December 10, 2015
Mathematics Colloquium lecture Dec.10
Rustam Sadykov, Dartmouth College, will present "Topological Methods of Solving Differential Relations" as part of the Mathematics Department Colloquium Lecture series at 2:30 p.m. Thursday, Dec. 10, in 122 Cardwell Hall.
The abstract for the lecture: The h-principle is a general observation that differential geometry problems can often be reduced to problems in (unstable) homotopy theory. For example, let us consider three fairly different problems in differential geometry: does a given smooth open manifold M admit a symplectic/contact structure? a foliation of a given codimension? a Riemannian metric of positive/negative scalar curvature? According to a very general theorem of Gromov, each of the mentioned differential geometry problems reduces to a purely homotopy theory problem and can be approached by standard homotopy theory methods.

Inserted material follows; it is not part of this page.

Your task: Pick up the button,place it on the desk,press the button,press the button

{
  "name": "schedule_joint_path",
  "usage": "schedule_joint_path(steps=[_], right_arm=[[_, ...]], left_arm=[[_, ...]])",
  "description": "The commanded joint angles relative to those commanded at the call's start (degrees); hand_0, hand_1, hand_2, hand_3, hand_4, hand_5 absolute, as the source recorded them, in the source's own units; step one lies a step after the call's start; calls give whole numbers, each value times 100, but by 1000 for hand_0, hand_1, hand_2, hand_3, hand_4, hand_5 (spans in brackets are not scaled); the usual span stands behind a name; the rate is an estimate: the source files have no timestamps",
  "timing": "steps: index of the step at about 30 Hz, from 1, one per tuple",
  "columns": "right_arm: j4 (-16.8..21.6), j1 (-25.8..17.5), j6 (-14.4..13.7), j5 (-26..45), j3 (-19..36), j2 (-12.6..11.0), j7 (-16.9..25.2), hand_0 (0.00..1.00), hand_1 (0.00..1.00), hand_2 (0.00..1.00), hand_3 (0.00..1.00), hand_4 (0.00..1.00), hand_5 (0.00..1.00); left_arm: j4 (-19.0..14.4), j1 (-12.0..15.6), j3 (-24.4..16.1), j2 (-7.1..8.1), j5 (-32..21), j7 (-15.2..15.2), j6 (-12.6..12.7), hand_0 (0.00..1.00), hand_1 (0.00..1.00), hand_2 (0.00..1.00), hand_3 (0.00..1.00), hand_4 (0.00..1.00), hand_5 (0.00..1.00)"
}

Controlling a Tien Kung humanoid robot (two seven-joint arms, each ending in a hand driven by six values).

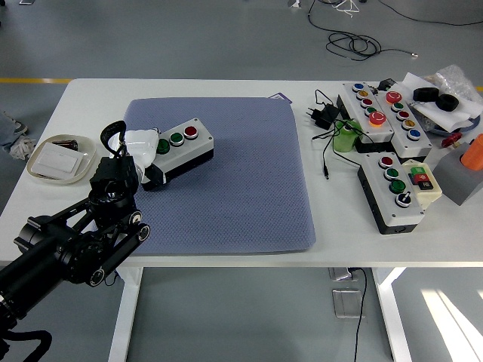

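Observation:
A button box (183, 145) with a grey top, black sides, two green buttons and one red button lies on the blue-grey mat (241, 188) at its left side. My left hand (142, 149), white-fingered at the end of the black arm, is closed on the box's near left end. The arm comes in from the lower left. My right arm is out of view.
A shallow dish (60, 158) with a white card sits at the table's left edge. At the right stand several other button boxes (396, 188), a green roll (346, 138), a black plug and cable (324, 117), and an orange object (474, 151).

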Motion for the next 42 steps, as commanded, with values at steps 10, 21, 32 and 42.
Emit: schedule_joint_path(steps=[10, 21, 32, 42], right_arm=[[0, -30, 1, 3, -22, 3, -1, 787, 797, 817, 751, 412, 479], [0, -33, -9, -9, -13, 15, -6, 787, 797, 817, 751, 412, 479], [0, -17, -13, -11, -16, 14, -19, 787, 797, 817, 751, 412, 479], [0, -1, -15, -13, -25, 23, -30, 787, 797, 817, 751, 412, 479]], left_arm=[[-139, 51, 57, 64, -32, -268, 392, 384, 247, 227, 456, 445, 2], [-322, -285, 948, 845, -964, -2642, 107, 379, 262, 228, 456, 451, 2], [-160, -730, 914, 1157, -1002, -3841, -244, 369, 256, 220, 429, 440, 2], [3, -720, 958, 1071, -967, -3721, -549, 350, 257, 224, 438, 434, 2]])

Similarly, the b-principle is a general observation that differential geometry problems can often be reduced to problems in stable homotopy theory. The known instances of the b-principle type phenomena include the Barratt-Priddy-Quillen theorem, the Audin-Eliashberg theorem on Legendrian immersions, and the standard Mumford Conjecture on moduli spaces of Riemann surfaces. I will introduce a general setting for the b-principle and show that the b-principle phenomenon occurs for a fairly arbitrary differential relation imposed on smooth maps.